One of the most iconic lines of Mean Girls may not have happened, had the movie been written in the past decade instead of the early aughts. Regina George’s famous utterance, “Get in, loser—we’re going shopping,” might have prompted people to wonder, uh, where? Target? (To quote another cinematic teen shopaholic: As if!)
We’re talking about the shopping mall, the after-school hangout of tweens and teens everywhere, which has not-so-quietly dwindled from 2,500 sprawling clusters of stores nationwide in the ‘80s to less than 700 today. By some estimates, that number may drop to 150 by 2033. Headlines have been ringing the death knell for malls for nearly as long—The Atlantic cites a spate of articles, ranging from The Guardian to CNN, declaring the end of our Orange-Julius-sipping-and-Bath-and-Body-Works-candle-sniffing days since 2014. They cite all the familiar reasons: People are doing more shopping online than in-person, the department stores that once anchored these behemoths are going out of business, developers over-developed.
So, if all that is true, to loosely paraphrase Mariah Carey, why are you so obsessed with [malls]? Why haven’t we let them go gently into that good night over the past nine years?

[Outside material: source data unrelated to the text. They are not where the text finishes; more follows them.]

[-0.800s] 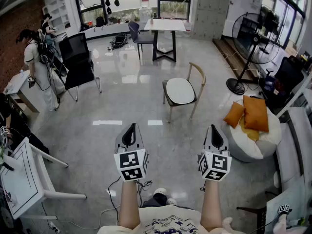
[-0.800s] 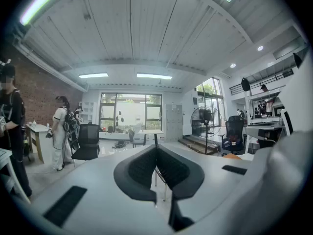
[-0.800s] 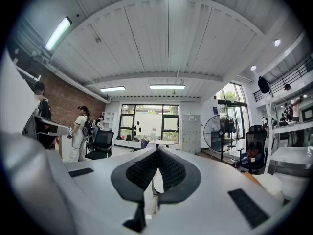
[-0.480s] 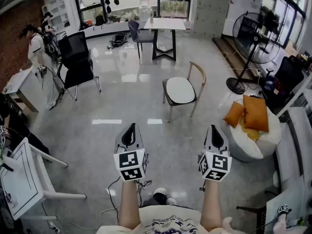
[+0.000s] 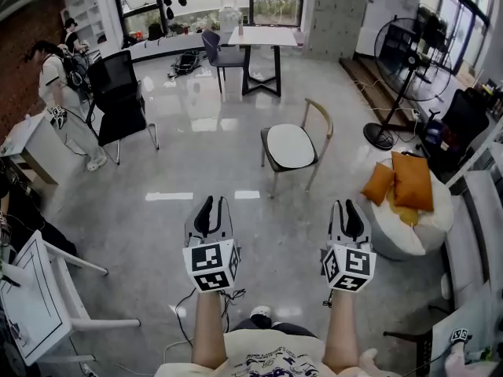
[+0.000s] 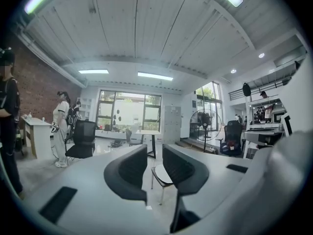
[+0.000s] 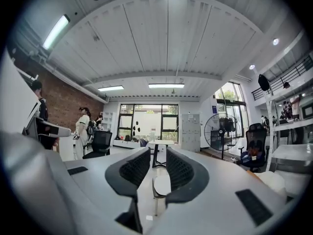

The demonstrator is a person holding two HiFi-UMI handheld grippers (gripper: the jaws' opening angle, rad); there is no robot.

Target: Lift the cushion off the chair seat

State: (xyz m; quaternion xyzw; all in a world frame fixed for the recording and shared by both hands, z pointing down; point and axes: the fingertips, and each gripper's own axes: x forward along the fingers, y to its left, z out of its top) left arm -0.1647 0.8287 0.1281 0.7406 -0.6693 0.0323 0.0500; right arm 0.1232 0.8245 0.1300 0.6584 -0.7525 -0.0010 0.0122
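Observation:
A white oval cushion (image 5: 290, 146) lies on the seat of a wooden chair (image 5: 321, 129) with a curved back, out on the shiny floor ahead of me. Both grippers are held level in front of my body, well short of the chair. My left gripper (image 5: 209, 210) has its jaws a little apart with nothing between them. My right gripper (image 5: 348, 214) stands the same way, open and empty. In the left gripper view the cushion (image 6: 161, 173) shows through the gap of the left gripper (image 6: 154, 155). In the right gripper view the cushion (image 7: 160, 184) shows far off between the right gripper (image 7: 157, 155) jaws.
A white beanbag (image 5: 409, 218) with orange pillows (image 5: 412, 181) sits right of the chair, a standing fan (image 5: 409, 61) behind it. A black office chair (image 5: 119, 100) and a person (image 5: 59, 104) are at the left. A white table (image 5: 31, 305) and floor cables (image 5: 189, 301) lie near me.
Both grippers' jaws have parted slightly; they looked shut before. The hands stay about where they were. The person at the left has stepped along the wall.

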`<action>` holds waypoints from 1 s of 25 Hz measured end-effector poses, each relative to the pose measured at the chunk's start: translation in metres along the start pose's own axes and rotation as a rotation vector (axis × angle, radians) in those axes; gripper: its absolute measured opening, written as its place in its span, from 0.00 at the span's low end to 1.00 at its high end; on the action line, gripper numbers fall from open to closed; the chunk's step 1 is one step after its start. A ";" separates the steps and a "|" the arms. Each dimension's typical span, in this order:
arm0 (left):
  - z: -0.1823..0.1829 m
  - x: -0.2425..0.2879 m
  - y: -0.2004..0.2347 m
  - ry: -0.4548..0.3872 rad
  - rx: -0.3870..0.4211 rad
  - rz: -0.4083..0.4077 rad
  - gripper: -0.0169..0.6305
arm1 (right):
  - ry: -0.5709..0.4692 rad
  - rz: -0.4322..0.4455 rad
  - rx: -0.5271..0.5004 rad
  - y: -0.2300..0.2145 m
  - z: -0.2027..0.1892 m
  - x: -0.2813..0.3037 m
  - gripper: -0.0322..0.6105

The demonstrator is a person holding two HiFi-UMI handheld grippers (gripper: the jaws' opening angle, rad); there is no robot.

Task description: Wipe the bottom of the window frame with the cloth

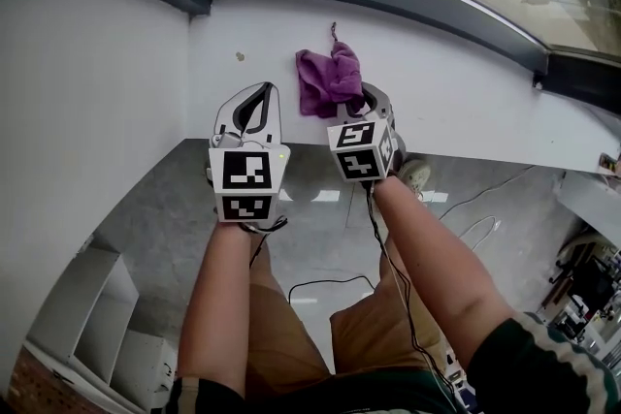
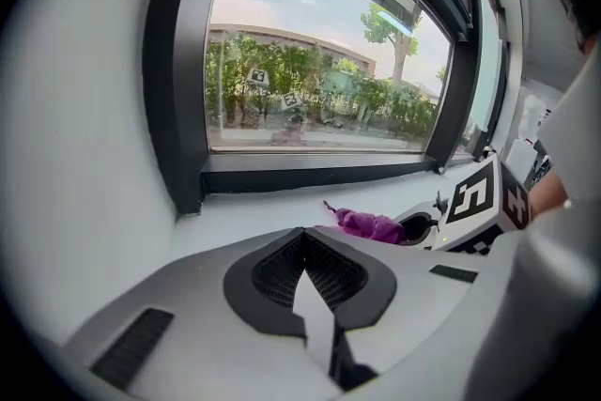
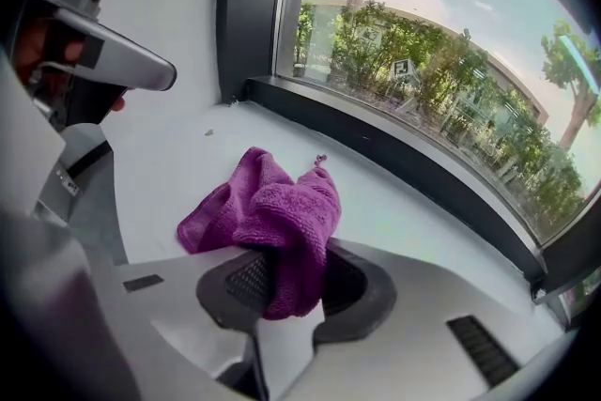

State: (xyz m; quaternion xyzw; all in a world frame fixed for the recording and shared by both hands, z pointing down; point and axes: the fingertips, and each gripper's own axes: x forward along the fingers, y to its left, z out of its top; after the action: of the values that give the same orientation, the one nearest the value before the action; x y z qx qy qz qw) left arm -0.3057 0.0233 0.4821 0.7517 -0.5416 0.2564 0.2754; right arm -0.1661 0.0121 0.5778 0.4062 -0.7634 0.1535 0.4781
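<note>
The crumpled purple terry cloth (image 3: 272,211) is pinched in the jaws of the right gripper (image 3: 291,269), one fold caught between the dark ribbed pads and the rest bunched ahead of them on the white painted sill (image 3: 188,174). The head view shows the same bundle lying on the sill, near the dark grey bottom rail of the window frame (image 1: 388,0) but not touching it. The left gripper (image 2: 305,249) hangs just beside the right one with its jaws closed and nothing between them (it has no part in the wipe, by the look of it). I judge the step in hand to be the approach: the cloth is gripped and down at sill level, and the wipe along the rail is not yet begun. The next move calls for pushing the cloth forward until it presses into the angle where sill meets rail, then drawing it sideways along that line; the bundle seems loosely held, so a firm downward pressure would probably help.
</note>
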 end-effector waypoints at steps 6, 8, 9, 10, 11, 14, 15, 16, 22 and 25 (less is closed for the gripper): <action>-0.001 -0.009 0.019 -0.005 -0.020 0.027 0.04 | -0.007 0.028 -0.021 0.022 0.015 0.004 0.21; -0.001 -0.013 0.026 -0.005 -0.026 0.038 0.04 | -0.008 0.036 -0.024 0.028 0.020 0.006 0.21; -0.001 -0.014 0.030 -0.006 -0.030 0.044 0.04 | -0.010 0.039 -0.027 0.031 0.023 0.007 0.21; -0.001 -0.015 0.034 -0.006 -0.033 0.050 0.04 | -0.011 0.043 -0.030 0.035 0.025 0.008 0.21; -0.001 -0.017 0.038 -0.006 -0.037 0.056 0.04 | -0.012 0.048 -0.033 0.038 0.028 0.009 0.21; -0.003 -0.020 0.047 -0.005 -0.048 0.074 0.04 | -0.019 0.063 -0.042 0.049 0.037 0.012 0.21; -0.004 -0.021 0.050 -0.003 -0.051 0.080 0.04 | -0.022 0.068 -0.045 0.053 0.040 0.013 0.21; -0.005 -0.022 0.052 -0.002 -0.055 0.086 0.04 | -0.025 0.074 -0.048 0.057 0.043 0.014 0.21; -0.011 -0.029 0.067 0.010 -0.068 0.112 0.04 | -0.051 0.113 -0.069 0.080 0.064 0.020 0.21; -0.014 -0.033 0.075 0.017 -0.073 0.123 0.04 | -0.067 0.130 -0.071 0.092 0.073 0.024 0.21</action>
State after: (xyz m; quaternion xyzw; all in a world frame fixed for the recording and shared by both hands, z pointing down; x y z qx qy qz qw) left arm -0.3877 0.0358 0.4800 0.7044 -0.5934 0.2592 0.2907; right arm -0.2859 0.0124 0.5761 0.3435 -0.8086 0.1435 0.4556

If anything, we’ve gotten more nostalgic for its neon lights, commercial-grade carpeting and escalators galore. Pinterest searches for images of malls have steadily climbed over the past year, while Google searches for malls have held fairly steady since 2004 (with spikes around Christmas each year). Overall mall foot traffic was up in 2022, too, but that’s not all: A mall was the setting for Stranger Things’s third season, as well as Diesel’s fall/winter 2022 ad campaign. And what even was TikTok’s “Teenage Dirtbag” trend but an homage to the heavy-eyelinered days of the early aughts, where everyone dressed as if they lived somewhere between Hot Topic and Hollister?